REPUBLIKA.CO.ID, JAKARTA -- Komisi Pemberantasan Korupsi (KPK) dan mantan direktur Jenderal Bina Keuangan Daerah Kementerian Dalam Negeri Mochamad Ardian Noervianto sama-sama menerima vonis. Ardian menerima vonis yang sudah diberikan hakim dalam perkara penerimaan suap untuk persetujuan dana Pinjaman Pemulihan Ekonomi Nasional (PEN) Kabupaten Kolaka Timur Tahun Anggaran 2021.
"Status masih menunggu dari penasihat hukum saya tapi kemungkinan in kracht (keputusan berkekuatan hukum tetap)," kata Ardian saat menjadi saksi di Pengadilan Tindak Pidana Korupsi (Tipikor) Jakarta, Senin (10/10/2022).
"Artinya apakah saudara menerima putusan?" tanya Jaksa Penuntut Umum (JPU) KPK Feby Dwiyandospendy.
"Menurut penasihat hukum saya menerima, sepertinya tidak ada banding dan kasasi," jawab Ardian saat menjadi saksi dalam sidang untuk Bupati Kolaka Timur nonaktif Andi Merya dalam perkara pemberian suap Rp 3,405 miliar terkait pengurusan pinjaman PEN Kabupaten Kolaka Timur Tahun 2021.

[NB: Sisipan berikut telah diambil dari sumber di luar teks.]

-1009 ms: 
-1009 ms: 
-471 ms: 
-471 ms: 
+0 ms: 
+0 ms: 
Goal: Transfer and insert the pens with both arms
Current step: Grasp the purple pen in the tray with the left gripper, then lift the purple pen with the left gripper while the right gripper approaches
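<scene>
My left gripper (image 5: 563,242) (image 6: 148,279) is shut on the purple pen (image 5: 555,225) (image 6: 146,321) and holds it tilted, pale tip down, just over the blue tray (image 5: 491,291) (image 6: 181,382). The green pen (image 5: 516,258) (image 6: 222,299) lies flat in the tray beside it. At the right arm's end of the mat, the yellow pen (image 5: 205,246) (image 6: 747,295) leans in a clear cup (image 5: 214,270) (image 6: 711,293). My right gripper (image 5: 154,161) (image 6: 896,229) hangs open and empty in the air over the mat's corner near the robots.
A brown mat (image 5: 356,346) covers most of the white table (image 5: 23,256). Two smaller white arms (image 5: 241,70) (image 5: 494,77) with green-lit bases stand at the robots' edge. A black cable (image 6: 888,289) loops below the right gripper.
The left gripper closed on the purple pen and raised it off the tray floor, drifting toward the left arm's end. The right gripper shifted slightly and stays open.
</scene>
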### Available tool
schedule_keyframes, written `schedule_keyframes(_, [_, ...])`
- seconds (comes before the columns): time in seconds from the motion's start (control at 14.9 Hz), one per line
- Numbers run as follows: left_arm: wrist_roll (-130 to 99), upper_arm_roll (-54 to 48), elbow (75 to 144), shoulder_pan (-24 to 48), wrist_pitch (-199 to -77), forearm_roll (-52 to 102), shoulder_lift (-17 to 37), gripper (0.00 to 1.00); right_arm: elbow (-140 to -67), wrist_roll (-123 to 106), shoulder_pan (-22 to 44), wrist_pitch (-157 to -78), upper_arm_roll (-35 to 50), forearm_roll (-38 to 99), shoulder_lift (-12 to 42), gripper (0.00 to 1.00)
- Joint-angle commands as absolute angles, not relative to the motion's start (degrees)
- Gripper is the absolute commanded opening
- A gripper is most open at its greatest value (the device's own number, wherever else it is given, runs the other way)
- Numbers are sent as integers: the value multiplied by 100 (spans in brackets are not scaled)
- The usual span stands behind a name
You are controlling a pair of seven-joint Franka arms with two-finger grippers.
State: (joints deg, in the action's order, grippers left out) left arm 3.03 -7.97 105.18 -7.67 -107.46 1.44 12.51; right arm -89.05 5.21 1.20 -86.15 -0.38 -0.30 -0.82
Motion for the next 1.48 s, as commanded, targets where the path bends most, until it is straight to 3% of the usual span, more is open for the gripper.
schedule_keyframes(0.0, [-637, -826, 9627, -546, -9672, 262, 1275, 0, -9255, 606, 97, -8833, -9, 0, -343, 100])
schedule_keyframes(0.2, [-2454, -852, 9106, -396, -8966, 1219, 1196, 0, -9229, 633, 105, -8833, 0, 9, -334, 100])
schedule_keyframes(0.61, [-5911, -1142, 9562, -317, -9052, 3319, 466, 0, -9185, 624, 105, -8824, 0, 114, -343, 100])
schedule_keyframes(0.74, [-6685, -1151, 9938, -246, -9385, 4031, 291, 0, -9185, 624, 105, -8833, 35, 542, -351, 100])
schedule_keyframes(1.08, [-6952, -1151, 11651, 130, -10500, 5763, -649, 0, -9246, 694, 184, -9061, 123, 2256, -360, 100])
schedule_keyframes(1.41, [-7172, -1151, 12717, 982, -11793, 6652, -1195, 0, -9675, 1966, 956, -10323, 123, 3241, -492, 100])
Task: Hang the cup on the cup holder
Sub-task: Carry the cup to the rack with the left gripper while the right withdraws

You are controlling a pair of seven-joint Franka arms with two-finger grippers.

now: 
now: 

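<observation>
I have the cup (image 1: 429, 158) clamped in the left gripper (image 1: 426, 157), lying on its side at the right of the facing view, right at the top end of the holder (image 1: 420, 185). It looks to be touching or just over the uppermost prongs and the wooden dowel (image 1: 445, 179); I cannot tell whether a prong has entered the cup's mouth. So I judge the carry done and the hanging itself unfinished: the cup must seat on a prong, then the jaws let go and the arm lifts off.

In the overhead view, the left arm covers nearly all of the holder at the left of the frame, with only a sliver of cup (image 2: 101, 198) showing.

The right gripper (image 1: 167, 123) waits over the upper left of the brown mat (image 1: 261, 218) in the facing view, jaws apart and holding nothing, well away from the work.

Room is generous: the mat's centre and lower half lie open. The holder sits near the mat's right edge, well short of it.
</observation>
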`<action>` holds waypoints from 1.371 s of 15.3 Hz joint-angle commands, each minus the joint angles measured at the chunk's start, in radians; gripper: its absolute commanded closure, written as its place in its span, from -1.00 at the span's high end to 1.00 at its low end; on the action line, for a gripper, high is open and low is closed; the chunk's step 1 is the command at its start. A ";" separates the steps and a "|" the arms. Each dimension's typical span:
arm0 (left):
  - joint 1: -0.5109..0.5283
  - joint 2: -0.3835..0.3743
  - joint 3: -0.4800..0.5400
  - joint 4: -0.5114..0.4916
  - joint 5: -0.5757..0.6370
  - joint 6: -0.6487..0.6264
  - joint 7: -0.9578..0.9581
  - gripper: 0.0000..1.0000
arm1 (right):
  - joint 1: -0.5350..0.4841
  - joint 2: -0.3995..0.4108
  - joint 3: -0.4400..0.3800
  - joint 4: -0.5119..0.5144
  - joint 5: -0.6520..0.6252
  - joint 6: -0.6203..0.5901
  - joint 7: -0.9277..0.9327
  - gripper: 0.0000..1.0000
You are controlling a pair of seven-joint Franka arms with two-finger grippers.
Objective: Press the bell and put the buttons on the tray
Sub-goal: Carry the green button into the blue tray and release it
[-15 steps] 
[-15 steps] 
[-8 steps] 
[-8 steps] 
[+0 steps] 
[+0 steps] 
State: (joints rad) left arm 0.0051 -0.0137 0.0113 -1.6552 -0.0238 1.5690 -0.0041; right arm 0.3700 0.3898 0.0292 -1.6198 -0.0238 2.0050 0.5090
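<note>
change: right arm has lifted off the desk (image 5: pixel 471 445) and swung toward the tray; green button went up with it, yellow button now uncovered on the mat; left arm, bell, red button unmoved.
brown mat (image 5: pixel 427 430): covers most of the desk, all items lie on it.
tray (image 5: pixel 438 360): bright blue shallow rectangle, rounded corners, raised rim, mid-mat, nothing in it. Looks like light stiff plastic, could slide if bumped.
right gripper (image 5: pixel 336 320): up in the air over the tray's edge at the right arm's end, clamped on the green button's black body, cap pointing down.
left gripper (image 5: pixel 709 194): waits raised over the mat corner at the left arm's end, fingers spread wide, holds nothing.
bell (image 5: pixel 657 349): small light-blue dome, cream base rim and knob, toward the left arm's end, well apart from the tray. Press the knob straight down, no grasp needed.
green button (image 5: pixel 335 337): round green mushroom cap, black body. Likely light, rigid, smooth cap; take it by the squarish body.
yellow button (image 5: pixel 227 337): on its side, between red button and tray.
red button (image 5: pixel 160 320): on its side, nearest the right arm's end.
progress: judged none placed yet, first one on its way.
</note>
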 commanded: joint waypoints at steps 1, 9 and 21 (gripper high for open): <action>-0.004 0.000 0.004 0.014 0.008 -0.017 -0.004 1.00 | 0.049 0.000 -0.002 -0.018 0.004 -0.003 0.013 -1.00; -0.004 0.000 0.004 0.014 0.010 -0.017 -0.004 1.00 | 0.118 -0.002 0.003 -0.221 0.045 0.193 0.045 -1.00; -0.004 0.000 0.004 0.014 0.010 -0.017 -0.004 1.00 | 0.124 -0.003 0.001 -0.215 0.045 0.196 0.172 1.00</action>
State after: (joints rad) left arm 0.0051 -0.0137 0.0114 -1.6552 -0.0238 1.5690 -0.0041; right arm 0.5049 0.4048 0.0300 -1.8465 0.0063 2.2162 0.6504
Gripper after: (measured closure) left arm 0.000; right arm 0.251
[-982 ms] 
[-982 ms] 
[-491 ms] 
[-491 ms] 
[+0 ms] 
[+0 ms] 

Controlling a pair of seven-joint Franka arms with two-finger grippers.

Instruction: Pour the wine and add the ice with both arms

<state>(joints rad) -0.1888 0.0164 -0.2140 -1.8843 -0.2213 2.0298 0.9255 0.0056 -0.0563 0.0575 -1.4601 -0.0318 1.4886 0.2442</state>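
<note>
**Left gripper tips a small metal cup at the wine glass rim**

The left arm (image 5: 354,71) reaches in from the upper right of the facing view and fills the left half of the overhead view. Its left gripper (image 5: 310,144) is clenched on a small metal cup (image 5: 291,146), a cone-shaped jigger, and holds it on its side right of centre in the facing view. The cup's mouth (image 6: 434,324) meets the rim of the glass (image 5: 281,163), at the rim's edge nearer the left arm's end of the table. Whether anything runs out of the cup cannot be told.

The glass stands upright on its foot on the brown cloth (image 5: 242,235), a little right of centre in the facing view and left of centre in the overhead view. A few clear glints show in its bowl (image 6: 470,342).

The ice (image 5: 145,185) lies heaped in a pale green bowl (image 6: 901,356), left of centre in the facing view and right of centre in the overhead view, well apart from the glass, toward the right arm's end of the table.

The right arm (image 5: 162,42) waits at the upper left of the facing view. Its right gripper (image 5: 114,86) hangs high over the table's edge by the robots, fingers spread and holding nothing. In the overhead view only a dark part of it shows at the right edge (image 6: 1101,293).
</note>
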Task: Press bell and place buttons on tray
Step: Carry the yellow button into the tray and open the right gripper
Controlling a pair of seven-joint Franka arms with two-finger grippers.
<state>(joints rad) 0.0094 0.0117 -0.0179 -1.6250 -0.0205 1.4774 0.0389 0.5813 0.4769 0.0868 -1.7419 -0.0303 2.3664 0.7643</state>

Sebelumnya, Jaksa Feby menyebut JPU KPK telah menerima vonis terhadap Ardian tersebut. "Kami menerima karena pertama, putusan sudah dua per tiga dari tuntutan dan majelis hakim telah mengambil alih pertimbangan dalam tuntutan kami," kata Jaksa Feby.
JPU KPK menuntut Ardian Noervianto dengan pidana 8 tahun penjara ditambah denda Rp 500 juta subsider 6 bulan kurungan serta membayar uang pengganti sebesar Rp 1,5 miliar.
Pada 28 September 2022, Majelis Hakim Pengadilan Tipikor Jakarta telah menjatuhkan vonis 6 tahun penjara ditambah denda Rp 250 juta subsider 3 bulan kurungan dalam perkara penerimaan suap untuk persetujuan dana Pinjaman Pemulihan Ekonomi Nasional (PEN) Kabupaten Kolaka Timur TA 2021.
Selain itu, Ardiandiwajibkan membayar uang pengganti kepada negara sebesar 131 ribu dolar Singapura (Rp 1,5 miliar) subsider satu tahun penjara.
Menurut majelis hakim, Ardian terbukti melakukan perbuatan berdasarkan Pasal 12 huruf a juncto Pasal 18 Undang-Undang (UU) Nomor 31 Tahun 1999 sebagaimana diubah dengan UU Nomor 20 tahun 2001 tentang Pemberantasan Tindak Pidana Korupsi juncto Pasal 55 ayat (1) ke-1 juncto Pasal 64 ayat (1) KUHP.
M Ardian terbukti menerima Rp 1,5 miliar dalam bentuk 131 ribu dolar Singapura dari Andi Merya. Setelah Ardian menerima uang tersebut, ia lalu menerbitkan surat yang ditujukan ke Mendagri, yaitu surat No. 979/6187/Keuda pada 14 September 2021 mengenai Pertimbangan Atas Usulan Pinjaman PEN) Kolaka Timur TA 2021 yang pada pokoknya menyatakan daerah tersebut dapat menerima pinjaman paling besar Rp151 miliar.
Namun dana PEN tersebut tidak sempat cair karena Andi Merya terlebih dahulu diamankan dalam operasi tangkap tangan (OTT) oleh KPK pada 21 September 2021 terkait penerimaan suap dana bencana alam yang dikelola BPBD Kolaka Timur.